▶ TASK DESCRIPTION:
Skip any image you find and restate the rest of the data word for word.
....................
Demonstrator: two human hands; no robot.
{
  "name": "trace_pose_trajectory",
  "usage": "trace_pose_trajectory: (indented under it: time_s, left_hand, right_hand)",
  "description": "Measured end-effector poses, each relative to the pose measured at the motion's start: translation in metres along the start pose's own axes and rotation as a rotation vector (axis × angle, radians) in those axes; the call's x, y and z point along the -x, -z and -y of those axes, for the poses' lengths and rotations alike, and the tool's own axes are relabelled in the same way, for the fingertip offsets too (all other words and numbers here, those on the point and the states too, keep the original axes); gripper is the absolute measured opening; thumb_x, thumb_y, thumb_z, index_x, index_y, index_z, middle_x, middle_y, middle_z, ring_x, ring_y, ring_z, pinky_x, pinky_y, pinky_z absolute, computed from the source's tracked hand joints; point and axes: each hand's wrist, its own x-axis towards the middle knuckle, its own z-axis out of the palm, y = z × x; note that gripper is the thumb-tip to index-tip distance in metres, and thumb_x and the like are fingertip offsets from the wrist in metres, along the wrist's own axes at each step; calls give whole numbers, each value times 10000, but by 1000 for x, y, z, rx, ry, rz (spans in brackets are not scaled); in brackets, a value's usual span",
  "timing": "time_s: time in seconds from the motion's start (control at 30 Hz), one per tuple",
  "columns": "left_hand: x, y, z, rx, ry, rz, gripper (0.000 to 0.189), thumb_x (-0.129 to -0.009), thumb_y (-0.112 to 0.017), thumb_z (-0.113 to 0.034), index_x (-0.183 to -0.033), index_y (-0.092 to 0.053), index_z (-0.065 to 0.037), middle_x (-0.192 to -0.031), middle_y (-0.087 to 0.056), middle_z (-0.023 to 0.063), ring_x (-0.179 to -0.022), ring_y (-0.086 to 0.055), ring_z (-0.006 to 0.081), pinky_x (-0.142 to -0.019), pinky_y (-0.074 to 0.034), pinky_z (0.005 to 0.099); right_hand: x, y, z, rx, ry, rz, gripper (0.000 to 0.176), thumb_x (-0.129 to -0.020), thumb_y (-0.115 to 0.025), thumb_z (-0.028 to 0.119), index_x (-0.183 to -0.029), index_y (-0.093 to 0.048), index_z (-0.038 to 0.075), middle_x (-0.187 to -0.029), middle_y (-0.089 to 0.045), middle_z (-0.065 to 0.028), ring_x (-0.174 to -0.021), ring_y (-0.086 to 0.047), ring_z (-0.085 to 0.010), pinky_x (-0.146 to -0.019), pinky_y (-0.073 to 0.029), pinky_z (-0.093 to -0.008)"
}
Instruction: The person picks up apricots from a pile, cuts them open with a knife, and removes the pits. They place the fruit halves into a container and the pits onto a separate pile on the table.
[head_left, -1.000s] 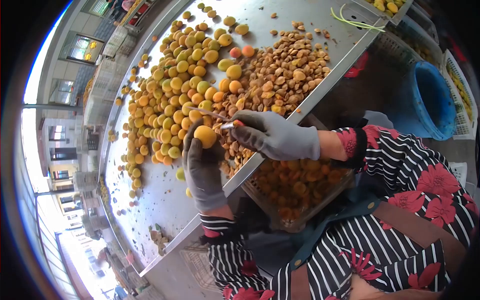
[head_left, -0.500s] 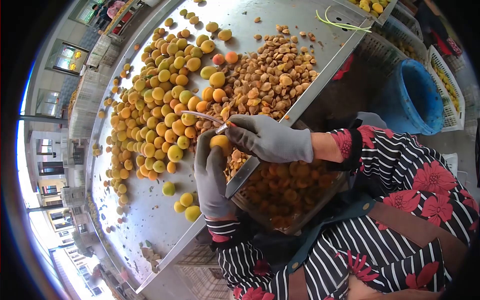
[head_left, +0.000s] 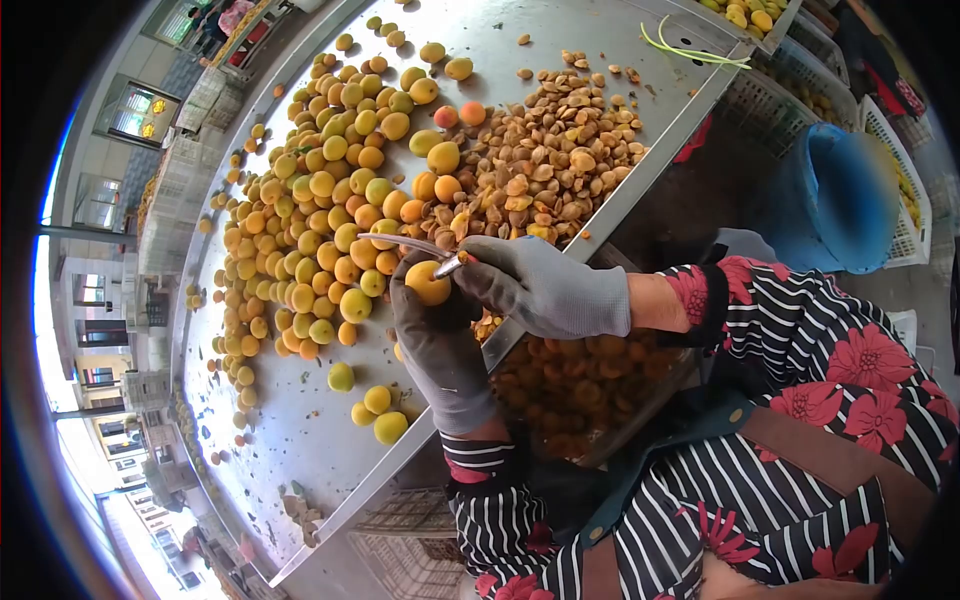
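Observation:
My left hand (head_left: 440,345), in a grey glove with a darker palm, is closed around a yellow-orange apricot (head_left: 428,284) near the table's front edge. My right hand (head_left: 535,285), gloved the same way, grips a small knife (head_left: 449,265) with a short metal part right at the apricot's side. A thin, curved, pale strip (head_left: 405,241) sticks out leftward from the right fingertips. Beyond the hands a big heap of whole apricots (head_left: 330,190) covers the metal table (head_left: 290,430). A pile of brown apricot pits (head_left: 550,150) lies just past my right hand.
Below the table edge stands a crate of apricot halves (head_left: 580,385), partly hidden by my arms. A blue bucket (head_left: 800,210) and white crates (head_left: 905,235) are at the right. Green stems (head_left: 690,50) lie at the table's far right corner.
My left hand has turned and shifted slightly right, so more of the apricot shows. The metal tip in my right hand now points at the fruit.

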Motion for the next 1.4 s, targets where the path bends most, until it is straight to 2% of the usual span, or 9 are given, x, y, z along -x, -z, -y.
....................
▶ TASK RESULT:
Demonstrator: two human hands; no robot.
{
  "name": "trace_pose_trajectory",
  "usage": "trace_pose_trajectory: (indented under it: time_s, left_hand, right_hand)",
  "description": "Measured end-effector poses, each relative to the pose measured at the motion's start: translation in metres along the start pose's own axes and rotation as a rotation vector (axis × angle, radians) in those axes; the call's x, y and z point along the -x, -z and -y of those axes, for the poses' lengths and rotations alike, and the tool's own axes are relabelled in the same way, for the fingertip offsets too (all other words and numbers here, those on the point and the states too, keep the original axes); gripper is the absolute measured opening; thumb_x, thumb_y, thumb_z, index_x, index_y, index_z, middle_x, middle_y, middle_z, ring_x, ring_y, ring_z, pinky_x, pinky_y, pinky_z absolute, computed from the source's tracked hand joints; point and axes: each hand's wrist, its own x-axis towards the middle knuckle, its own z-axis out of the palm, y = z × x; note that gripper is the thumb-tip to index-tip distance in metres, and thumb_x and the like are fingertip offsets from the wrist in metres, along the wrist's own axes at each step; calls give whole numbers, each value times 10000, but by 1000 for x, y, z, rx, ry, rz (spans in brackets are not scaled); in brackets, a value's usual span",
  "timing": "time_s: time in seconds from the motion's start (control at 30 Hz), one per tuple",
  "columns": "left_hand: x, y, z, rx, ry, rz, gripper (0.000 to 0.189), thumb_x (-0.129 to -0.009), thumb_y (-0.112 to 0.017), thumb_z (-0.113 to 0.034), index_x (-0.183 to -0.033), index_y (-0.092 to 0.053), index_z (-0.065 to 0.037), middle_x (-0.192 to -0.031), middle_y (-0.087 to 0.056), middle_z (-0.023 to 0.063), ring_x (-0.179 to -0.022), ring_y (-0.086 to 0.055), ring_z (-0.006 to 0.081), pinky_x (-0.142 to -0.019), pinky_y (-0.074 to 0.034), pinky_z (0.005 to 0.099); right_hand: x, y, z, rx, ry, rz, gripper (0.000 to 0.176), thumb_x (-0.129 to -0.020), thumb_y (-0.115 to 0.025), thumb_z (-0.028 to 0.119), index_x (-0.183 to -0.029), index_y (-0.093 to 0.048), index_z (-0.038 to 0.075), middle_x (-0.187 to -0.029), middle_y (-0.089 to 0.045), middle_z (-0.065 to 0.028), ring_x (-0.174 to -0.021), ring_y (-0.086 to 0.047), ring_z (-0.085 to 0.010), pinky_x (-0.146 to -0.019), pinky_y (-0.073 to 0.029), pinky_z (-0.093 to -0.008)"
}
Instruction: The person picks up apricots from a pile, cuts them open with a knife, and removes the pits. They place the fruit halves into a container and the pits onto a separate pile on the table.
[head_left, -1.000s] 
[head_left, -0.500s] 
[head_left, +0.000s] 
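Observation:
My left hand (head_left: 440,345), in a grey glove with a darker palm, is closed around a yellow-orange apricot (head_left: 428,284) near the table's front edge. My right hand (head_left: 535,285), gloved the same way, grips a small knife (head_left: 449,265) with a short metal part right at the apricot's side. A thin, curved, pale strip (head_left: 405,241) sticks out leftward from the right fingertips. Beyond the hands a big heap of whole apricots (head_left: 330,190) covers the metal table (head_left: 290,430). A pile of brown apricot pits (head_left: 550,150) lies just past my right hand.
Below the table edge stands a crate of apricot halves (head_left: 580,385), partly hidden by my arms. A blue bucket (head_left: 800,210) and white crates (head_left: 905,235) are at the right. Green stems (head_left: 690,50) lie at the table's far right corner.
My left hand has turned and shifted slightly right, so more of the apricot shows. The metal tip in my right hand now points at the fruit.
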
Motion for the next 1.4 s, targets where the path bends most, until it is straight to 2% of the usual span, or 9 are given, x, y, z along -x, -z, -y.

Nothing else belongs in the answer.